Damiano hopes that a series of longer trials starting this month and next year will lay the path for the device to be approved by the US Food and Drug Administration. With any luck, this may come to pass before his son heads off to college – in the autumn of 2017.

METHODS
In two random-order, crossover studies with similar but distinct designs, we compared glycemic control with a wearable, bihormonal, automated, “bionic” pancreas (bionic-pancreas period) with glycemic control with an insulin pump (control period) for 5 days in 20 adults and 32 adolescents with type 1 diabetes mellitus. The automatically adaptive algorithm of the bionic pancreas received data from a continuous glucose monitor to control subcutaneous delivery of insulin and glucagon.

RESULTS
Among the adults, the mean plasma glucose level over the 5-day bionic-pancreas period was 138 mg per deciliter (7.7 mmol per liter), and the mean percentage of time with a low glucose level (less than 70 mg per deciliter [3.9 mmol per liter]) was 4.8%. After 1 day of automatic adaptation by the bionic pancreas, the mean (±SD) glucose level on continuous monitoring was lower than the mean level during the control period (133±13 vs. 159±30 mg per deciliter [7.4±0.7 vs. 8.8±1.7 mmol per liter], P less than 0.001) and the percentage of time with a low glucose reading was lower (4.1% vs. 7.3%, P=0.01). Among the adolescents, the mean plasma glucose level was also lower during the bionic-pancreas period than during the control period (138±18 vs. 157±27 mg per deciliter [7.7±1.0 vs. 8.7±1.5 mmol per liter], P=0.004), but the percentage of time with a low plasma glucose reading was similar during the two periods (6.1% and 7.6%, respectively; P=0.23).
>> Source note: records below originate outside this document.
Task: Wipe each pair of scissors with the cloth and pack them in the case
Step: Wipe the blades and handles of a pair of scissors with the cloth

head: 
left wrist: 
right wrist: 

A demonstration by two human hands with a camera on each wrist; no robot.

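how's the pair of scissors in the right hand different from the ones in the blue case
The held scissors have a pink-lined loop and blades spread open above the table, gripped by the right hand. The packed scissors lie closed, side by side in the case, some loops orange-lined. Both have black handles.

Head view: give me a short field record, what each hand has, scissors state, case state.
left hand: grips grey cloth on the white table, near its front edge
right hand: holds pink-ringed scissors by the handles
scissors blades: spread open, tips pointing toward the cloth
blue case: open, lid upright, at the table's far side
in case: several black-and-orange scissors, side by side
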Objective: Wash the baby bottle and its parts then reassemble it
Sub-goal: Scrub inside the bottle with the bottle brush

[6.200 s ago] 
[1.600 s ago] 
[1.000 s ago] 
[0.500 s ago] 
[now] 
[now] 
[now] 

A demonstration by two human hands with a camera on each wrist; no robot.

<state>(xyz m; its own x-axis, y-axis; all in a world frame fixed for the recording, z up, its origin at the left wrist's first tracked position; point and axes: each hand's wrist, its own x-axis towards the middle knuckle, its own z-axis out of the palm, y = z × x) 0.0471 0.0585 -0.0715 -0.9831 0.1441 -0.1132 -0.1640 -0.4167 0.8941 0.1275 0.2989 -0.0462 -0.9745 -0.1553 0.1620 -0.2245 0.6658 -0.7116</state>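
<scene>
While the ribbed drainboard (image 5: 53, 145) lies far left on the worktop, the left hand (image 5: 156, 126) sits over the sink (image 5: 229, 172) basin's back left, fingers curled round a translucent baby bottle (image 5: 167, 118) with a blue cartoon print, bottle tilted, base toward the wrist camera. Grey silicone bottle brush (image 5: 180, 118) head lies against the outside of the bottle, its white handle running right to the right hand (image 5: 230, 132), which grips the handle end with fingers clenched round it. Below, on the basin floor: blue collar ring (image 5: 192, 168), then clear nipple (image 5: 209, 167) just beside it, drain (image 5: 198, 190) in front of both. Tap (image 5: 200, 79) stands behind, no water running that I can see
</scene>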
The mean frequency of interventions for hypoglycemia among the adolescents was lower during the bionic-pancreas period than during the control period (one per 1.6 days vs. one per 0.8 days, P less than 0.001).

CONCLUSIONS
As compared with an insulin pump, a wearable, automated, bihormonal, bionic pancreas improved mean glycemic levels, with less frequent hypoglycemic episodes, among both adults and adolescents with type 1 diabetes mellitus.